The £200 million office, hotel and retail project by Tiger Developments at Haymarket, the controversial Caltongate scheme in the Old Town and the St James Quarter redevelopment are all expected to affect residential property values in the surrounding areas.

But first-time buyers seeking to get a foot on the ladder in the Capital’s highly-pressured property market could be hit by soaring prices in areas where they have previously been able to find homes they can afford.

Rob Trotter, business development manager at estate agency DJ Alexander Legal, said: “South of Haymarket station, many of the traditional 
tenements in or around Dalry Road have undergone improvement and are popular as ‘starter flats’ with young singles and couples intending to move up the housing ladder.

“At present it is possible to obtain sound, if compact, accommodation from £115,000 but these prices will inevitably rise the closer the nearby Tiger scheme gets to completion.”

He said high-value flats in the West End were also likely to see a price increase due to an influx of relatively well-paid professional staff based at Haymarket.

Meanwhile, the £150m Caltongate project – now called New Waverley – involving offices, hotels, shops and leisure, is forecast to push up prices around the Canongate.

DJ Alexander Legal said some properties had already seen an increase in value. A flat on Calton Road, purchased in 2007 for £235,000, recently sold for £288,000, although the only improvements had been painting and decoration.

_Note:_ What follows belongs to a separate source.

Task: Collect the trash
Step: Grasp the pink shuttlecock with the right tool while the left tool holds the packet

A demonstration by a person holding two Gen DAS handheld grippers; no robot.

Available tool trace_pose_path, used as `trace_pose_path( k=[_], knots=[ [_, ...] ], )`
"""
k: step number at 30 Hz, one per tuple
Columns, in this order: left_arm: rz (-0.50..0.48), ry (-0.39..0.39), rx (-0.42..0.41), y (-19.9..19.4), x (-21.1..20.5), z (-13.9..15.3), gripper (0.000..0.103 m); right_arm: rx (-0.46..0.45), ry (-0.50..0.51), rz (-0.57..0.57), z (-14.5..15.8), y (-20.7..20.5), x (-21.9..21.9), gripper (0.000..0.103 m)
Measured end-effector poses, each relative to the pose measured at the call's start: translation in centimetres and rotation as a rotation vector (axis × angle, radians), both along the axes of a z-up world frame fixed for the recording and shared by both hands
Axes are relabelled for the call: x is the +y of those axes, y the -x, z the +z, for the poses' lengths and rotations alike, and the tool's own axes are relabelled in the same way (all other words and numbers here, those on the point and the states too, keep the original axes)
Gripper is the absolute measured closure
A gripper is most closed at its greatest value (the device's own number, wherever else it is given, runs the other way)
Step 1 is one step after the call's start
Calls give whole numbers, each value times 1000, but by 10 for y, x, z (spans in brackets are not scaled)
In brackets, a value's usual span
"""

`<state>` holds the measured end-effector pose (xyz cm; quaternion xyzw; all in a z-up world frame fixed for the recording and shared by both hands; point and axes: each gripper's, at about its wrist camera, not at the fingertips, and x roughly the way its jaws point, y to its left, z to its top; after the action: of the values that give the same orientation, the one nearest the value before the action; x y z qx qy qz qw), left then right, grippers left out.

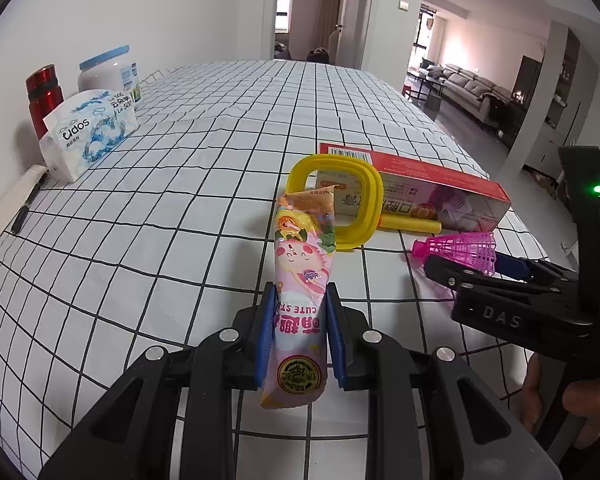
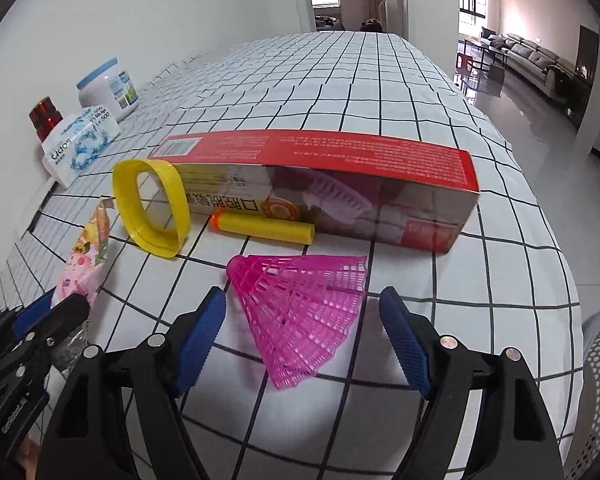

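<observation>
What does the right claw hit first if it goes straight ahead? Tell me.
The pink plastic shuttlecock: it lies on the table between the open right claw fingers. Beyond it sit the yellow foam dart and the red box.

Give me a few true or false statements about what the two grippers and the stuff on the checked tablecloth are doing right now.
1. The left gripper is shut on the pink cartoon-printed snack wrapper. True.
2. The right gripper is clamped on the pink plastic mesh shuttlecock. False: its jaws stand open on either side of the shuttlecock.
3. The yellow foam dart lies beside the long red cardboard box. True.
4. The yellow plastic ring hangs from the right gripper. False: it stands on the tablecloth, leaning at the box's end.
5. The red metal flask stands by the wall behind the tissue pack. True.
</observation>
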<state>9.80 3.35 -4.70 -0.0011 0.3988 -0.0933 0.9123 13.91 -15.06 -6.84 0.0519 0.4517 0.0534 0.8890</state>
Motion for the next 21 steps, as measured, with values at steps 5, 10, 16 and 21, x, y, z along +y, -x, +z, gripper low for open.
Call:
trace_pose_path(
  k=[5, 10, 16, 21],
  knots=[
    [5, 1, -8, 2, 1, 3, 79, -49, 36, 16, 5, 6, 6, 46],
    [11, 3, -15, 7, 2, 8, 79, -68, 15, 14, 8, 18, 5, 53],
    [-5, 0, -30, 17, -5, 15, 79, -98, -25, -25, 13, 47, -13, 61],
    [-35, 4, -38, 30, -18, 19, 79, -80, -39, -60, 13, 68, -32, 86]
  ],
)
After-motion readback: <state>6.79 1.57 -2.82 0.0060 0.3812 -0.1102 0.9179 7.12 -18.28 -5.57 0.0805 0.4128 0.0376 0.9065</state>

And the £800m St James Quarter scheme is expected to produce a boost for prices around the top of Leith Walk.

Being within the vicinity of the new St James is predicted to add cachet to the area.

The Edinburgh Solicitors Property Centre agreed the new projects in the city centre were likely to lead to price increases.

A spokeswoman said: “New mixed-use developments bring a sense of reinvigoration to the area, often seeing a shift in where high-end, exclusive retailers choose to be located.

“These new facilities and services will then attract more people who wish to live in an increasingly vibrant area.”

She said it often took time for the effects of new developments to feed through, particularly since people could be deterred from moving in while heavy construction was still under way.

But she said: “No doubt these developments at Haymarket, New Waverley and St James Centre will attract business and investment, and make these areas even more desirable.

“The market is only just recovering from the recession, but areas such as Leith Walk, Fountainbridge, Gorgie and Haymarket are increasingly becoming popular places to live and to buy property, so we anticipate the market will continue to see steady year-on-year growth.”